In response, Schadt told The Verge that his team was aware of the case Wilkie mentioned. He also thinks the example is a "good demonstration" of why this type of search for resilient individuals is justified. For him, it highlights "the search strategy we advocate in the paper, to search for resilient individuals in extended families with individuals that have the disease," he says.

But that’s not the only problem with the study, Wilkie says. One of the biggest limitations is that the researchers couldn’t verify their own findings by contacting the 13 individuals. The reason for that has to do with the consent forms that each participant signed when their DNA was collected. All consented to sharing their data with other research groups, but many had not given permission to be recontacted by those researchers. That means that there’s no way to corroborate the scientists’ conclusions, Wilkie says. "Sorry not to be more enthusiastic about this work; I am a bit surprised it got into Nature Biotechnology!"

David Cutler, a population geneticist at Emory University, also questions the importance of the findings. The study essentially points out that the disease risk associated with some of the mutations isn’t as high as scientists thought, and that isn’t surprising at all, he says. The original evidence supporting that each of these mutations always causes a disease was "so weak" that it would "almost be improbable" that the authors couldn't find evidence to the contrary, he says. "It is a nice little paper, but perhaps more trivial than it sounds."

Schadt knows the study has its limitations. He worries, for example, that someone may have sent their sick child’s DNA to 23andMe under their own name, likely for privacy concerns. If that happened, it would explain why someone would appear to have reached adulthood without becoming ill, he says. It’s also possible that someone may be a genetic "mosaic" — a term used to designate people who, by a genetic quirk, have different genetic information in different parts of their body. If that were the case, it’s possible that someone’s blood sample contained the mutation while the part of their body that should be affected by the resulting disease does not. But for Schadt, the take-home message of the study isn’t that people who are resilient to these diseases exist. The real revelation is that finding resilient individuals by looking at healthy people is possible — and it should be done again, he says.
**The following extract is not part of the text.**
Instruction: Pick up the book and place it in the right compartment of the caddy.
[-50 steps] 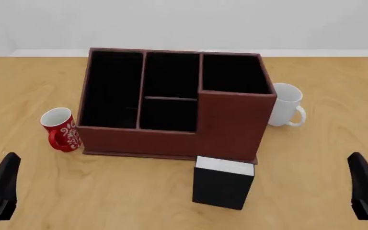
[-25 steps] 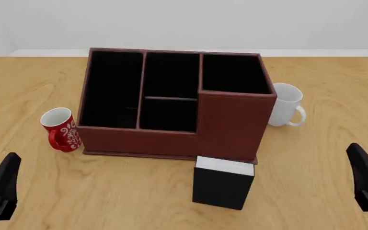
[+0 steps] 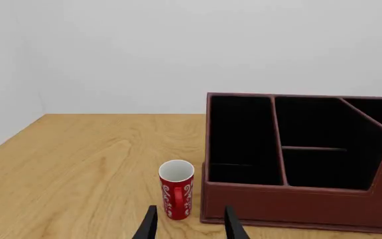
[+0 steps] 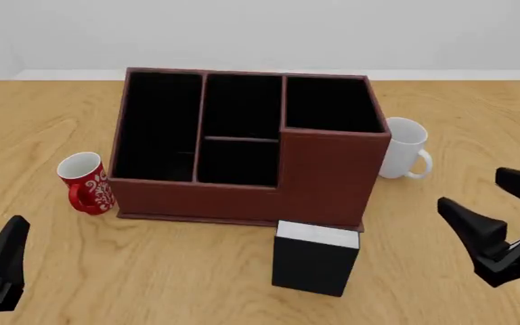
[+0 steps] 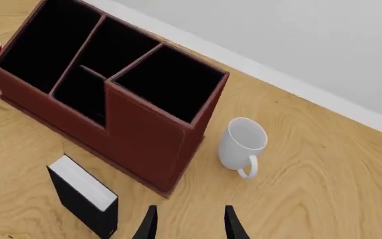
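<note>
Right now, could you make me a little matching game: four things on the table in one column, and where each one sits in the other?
Things:
1. book
2. red mug
3. white mug
4. right hand

Places:
A. just left of the caddy
B. standing upright in front of the caddy's tall section
C. in the air, open, right of the book
D. just right of the caddy

Pairs: 1-B, 2-A, 3-D, 4-C
</note>
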Robot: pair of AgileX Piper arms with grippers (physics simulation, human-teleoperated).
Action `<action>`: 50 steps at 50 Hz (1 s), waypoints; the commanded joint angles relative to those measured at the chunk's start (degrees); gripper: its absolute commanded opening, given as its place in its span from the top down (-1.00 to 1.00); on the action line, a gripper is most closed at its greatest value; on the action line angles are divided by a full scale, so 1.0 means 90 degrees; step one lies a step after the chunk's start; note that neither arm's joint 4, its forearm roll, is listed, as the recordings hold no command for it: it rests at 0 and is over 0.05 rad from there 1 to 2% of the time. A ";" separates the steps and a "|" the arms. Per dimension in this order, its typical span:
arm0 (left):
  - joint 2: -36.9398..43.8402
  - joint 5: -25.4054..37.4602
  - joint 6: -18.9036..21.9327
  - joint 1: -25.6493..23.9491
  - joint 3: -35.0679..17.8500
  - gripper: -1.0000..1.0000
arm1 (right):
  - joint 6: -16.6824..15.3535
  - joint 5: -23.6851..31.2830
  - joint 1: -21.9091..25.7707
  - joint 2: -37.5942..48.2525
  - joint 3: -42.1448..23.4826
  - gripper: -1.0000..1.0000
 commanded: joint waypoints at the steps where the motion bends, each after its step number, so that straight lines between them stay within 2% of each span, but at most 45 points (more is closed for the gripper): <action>1: 0.0000 0.0000 0.0000 0.0000 0.0000 -1.00 | -0.0355 0.0428 0.0494 0.0831 -0.0589 -1.00; 10: 0.0000 0.0000 0.0000 0.0000 0.0000 -1.00 | -0.0754 0.0688 0.0812 0.1439 -0.0995 -1.00; 22: 0.0000 0.0000 0.0000 0.0000 0.0000 -1.00 | -0.1012 0.0833 0.1363 0.2243 -0.1339 -1.00; 41: 0.0000 0.0000 0.0000 0.0000 0.0000 -1.00 | -0.0801 0.1217 0.2291 0.3028 -0.1800 -1.00; 43: 0.0000 0.0000 0.0000 0.0000 0.0000 -1.00 | -0.0637 0.1247 0.2482 0.3170 -0.1853 -1.00; 50: 0.0000 0.0000 0.0000 0.0000 0.0000 -1.00 | -0.0630 0.1299 0.2629 0.3371 -0.1991 -1.00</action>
To that end, the Mount Sinai researchers will be launching a new genetic study this year. This time, the researchers will gather their own data using, in part, an app created using Apple’s ResearchKit, a software platform that aims to help researchers recruit iOS users to participate in studies. People will be able to sign up for the study through the app and even electronically consent to having their DNA collected; the researchers hope to enroll one million people, Schadt says. And this time, the consent process will include a clause about recontacting folks who might be resilient to severe childhood mutations. "It’s a positive thing; your genome could hold the secret to a treatment for others," Schadt says.